Task objective ▸
Line by line, reproduce exactly the beginning of the listing below, ending with the line that contains "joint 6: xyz" and adding nothing.

Records to process ▸
□ □ □ □ □ □ □

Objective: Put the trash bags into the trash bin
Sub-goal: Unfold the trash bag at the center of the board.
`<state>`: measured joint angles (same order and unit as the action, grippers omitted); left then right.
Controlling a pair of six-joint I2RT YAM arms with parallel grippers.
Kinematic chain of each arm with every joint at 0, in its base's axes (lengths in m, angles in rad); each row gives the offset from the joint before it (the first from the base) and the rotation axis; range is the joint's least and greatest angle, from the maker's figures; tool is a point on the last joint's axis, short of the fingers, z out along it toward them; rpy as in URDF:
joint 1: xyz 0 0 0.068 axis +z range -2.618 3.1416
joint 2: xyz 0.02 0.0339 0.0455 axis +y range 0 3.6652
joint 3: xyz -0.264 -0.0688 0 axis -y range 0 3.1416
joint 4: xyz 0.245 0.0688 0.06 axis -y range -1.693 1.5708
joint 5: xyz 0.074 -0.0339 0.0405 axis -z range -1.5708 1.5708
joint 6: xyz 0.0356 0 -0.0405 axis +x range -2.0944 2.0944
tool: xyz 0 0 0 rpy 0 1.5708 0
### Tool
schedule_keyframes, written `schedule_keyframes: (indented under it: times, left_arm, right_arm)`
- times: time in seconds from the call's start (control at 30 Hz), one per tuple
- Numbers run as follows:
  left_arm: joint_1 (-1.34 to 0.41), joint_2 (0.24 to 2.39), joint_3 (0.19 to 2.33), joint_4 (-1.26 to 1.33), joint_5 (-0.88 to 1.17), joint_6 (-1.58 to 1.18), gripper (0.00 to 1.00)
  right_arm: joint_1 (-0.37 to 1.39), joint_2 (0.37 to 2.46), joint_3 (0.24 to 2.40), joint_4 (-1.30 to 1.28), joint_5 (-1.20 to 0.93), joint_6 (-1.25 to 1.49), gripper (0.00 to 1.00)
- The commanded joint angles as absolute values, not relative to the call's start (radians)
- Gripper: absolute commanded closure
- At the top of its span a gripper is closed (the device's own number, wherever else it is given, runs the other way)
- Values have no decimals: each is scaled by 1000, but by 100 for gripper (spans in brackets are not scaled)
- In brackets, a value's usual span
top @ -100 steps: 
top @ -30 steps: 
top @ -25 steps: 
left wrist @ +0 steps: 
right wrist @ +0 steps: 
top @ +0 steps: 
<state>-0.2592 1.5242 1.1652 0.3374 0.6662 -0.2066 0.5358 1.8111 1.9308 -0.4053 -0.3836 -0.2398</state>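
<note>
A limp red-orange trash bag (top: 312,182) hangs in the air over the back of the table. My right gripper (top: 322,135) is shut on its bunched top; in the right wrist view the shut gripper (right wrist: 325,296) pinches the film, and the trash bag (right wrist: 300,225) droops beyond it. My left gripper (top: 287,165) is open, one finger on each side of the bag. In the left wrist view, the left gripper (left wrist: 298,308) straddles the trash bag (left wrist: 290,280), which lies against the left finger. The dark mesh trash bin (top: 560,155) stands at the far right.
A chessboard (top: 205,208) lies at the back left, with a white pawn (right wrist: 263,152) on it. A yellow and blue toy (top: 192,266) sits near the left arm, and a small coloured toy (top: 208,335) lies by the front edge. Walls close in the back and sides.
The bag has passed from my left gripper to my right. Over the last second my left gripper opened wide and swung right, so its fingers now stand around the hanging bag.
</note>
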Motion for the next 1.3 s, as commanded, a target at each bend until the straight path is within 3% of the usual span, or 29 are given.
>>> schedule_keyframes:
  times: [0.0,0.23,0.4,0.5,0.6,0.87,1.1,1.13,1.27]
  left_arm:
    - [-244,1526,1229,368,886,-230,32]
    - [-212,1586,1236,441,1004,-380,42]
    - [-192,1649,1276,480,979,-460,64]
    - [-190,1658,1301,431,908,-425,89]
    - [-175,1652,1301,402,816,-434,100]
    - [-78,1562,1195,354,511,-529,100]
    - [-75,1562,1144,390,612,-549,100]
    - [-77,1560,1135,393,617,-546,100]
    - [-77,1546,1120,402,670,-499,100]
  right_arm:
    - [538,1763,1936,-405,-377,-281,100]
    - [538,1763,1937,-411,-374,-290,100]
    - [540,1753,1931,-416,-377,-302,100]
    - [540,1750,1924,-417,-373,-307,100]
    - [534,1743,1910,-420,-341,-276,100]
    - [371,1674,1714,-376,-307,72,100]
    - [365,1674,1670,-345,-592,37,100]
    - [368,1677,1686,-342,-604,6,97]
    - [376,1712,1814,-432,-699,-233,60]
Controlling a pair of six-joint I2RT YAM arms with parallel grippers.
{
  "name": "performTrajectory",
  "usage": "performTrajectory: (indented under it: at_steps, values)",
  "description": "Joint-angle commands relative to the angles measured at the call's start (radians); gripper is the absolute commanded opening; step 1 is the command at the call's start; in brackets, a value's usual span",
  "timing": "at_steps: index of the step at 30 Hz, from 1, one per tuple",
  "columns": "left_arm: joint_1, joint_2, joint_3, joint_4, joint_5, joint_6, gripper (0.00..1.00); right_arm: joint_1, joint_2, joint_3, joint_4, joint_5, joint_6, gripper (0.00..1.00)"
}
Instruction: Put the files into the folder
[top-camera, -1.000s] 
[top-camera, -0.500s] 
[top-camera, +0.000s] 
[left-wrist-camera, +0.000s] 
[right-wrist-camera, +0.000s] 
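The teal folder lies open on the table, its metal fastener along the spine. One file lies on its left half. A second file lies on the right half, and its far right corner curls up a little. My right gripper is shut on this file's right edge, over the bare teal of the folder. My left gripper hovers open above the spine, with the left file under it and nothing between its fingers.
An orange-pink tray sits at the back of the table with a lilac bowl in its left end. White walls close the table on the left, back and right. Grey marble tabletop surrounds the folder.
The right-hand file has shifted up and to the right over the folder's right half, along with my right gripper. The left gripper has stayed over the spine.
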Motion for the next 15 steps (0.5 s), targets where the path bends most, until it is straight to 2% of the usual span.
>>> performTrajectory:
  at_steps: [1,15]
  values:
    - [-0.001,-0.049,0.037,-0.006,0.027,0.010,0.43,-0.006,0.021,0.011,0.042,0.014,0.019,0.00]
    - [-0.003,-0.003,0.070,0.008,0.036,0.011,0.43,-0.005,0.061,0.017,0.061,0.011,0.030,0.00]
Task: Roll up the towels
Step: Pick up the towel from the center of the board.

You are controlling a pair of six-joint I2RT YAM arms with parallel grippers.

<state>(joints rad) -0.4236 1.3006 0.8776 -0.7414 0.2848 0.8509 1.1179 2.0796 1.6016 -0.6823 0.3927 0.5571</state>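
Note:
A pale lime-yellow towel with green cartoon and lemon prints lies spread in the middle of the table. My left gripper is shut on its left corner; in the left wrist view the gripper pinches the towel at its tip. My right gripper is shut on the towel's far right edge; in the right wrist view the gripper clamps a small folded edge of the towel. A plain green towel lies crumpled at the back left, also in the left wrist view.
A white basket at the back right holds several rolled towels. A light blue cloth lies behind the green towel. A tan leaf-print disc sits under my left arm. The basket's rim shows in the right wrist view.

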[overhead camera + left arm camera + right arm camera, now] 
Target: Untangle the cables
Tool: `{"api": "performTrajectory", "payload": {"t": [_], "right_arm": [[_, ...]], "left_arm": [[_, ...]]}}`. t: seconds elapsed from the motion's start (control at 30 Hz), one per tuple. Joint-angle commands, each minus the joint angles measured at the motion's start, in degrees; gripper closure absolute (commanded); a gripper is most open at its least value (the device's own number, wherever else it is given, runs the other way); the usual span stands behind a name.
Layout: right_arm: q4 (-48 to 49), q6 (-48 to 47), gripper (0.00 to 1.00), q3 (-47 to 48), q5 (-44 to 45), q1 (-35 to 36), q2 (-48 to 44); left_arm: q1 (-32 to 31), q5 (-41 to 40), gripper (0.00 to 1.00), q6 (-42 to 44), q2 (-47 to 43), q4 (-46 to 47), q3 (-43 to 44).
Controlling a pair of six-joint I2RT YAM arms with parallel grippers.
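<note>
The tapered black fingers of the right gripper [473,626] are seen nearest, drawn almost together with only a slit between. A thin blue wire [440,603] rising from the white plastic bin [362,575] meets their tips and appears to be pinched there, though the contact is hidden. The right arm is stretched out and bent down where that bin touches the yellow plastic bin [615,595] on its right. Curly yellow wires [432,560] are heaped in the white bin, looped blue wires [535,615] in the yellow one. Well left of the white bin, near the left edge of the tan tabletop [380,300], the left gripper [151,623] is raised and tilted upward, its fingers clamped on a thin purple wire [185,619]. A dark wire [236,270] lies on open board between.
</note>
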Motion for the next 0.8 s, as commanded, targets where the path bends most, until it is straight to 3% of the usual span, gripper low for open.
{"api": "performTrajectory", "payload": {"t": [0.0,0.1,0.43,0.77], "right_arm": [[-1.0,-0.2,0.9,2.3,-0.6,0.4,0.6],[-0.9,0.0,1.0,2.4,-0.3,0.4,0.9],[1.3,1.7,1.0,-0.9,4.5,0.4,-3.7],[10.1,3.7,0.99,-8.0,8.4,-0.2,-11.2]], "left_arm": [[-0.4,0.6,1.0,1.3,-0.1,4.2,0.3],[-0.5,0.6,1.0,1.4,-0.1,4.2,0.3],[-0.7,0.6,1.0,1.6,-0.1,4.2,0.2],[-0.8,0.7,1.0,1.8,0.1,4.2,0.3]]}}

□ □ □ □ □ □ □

Written reply ▸
Objective: Put the trash bags into the trash bin
Sub-goal: Unfold the trash bag at the center of the board.
`<state>`: measured joint angles (same order and unit as the action, grippers omitted); left then right.
Controlling a pair of six-joint I2RT YAM arms with parallel grippers.
Kinematic chain of each arm with every joint at 0, in its base's axes (lengths in m, angles in rad); each row gives the offset from the joint before it (the first from the base) and the rotation axis; range is the joint's least and greatest angle, from the maker's figures; tool is a point on the last joint's axis, short of the fingers, z out along it toward them; rpy as in URDF:
joint 1: xyz 0 0 0.068 axis +z range -2.618 3.1416
joint 2: xyz 0.02 0.0339 0.0455 axis +y range 0 3.6652
joint 3: xyz -0.264 -0.0688 0 axis -y range 0 3.1416
joint 4: xyz 0.245 0.0688 0.06 axis -y range -1.693 1.5708
joint 5: xyz 0.074 -0.0339 0.0405 axis -z range -1.5708 1.5708
joint 6: xyz 0.0356 0 -0.0405 axis +x range -2.0944 2.0944

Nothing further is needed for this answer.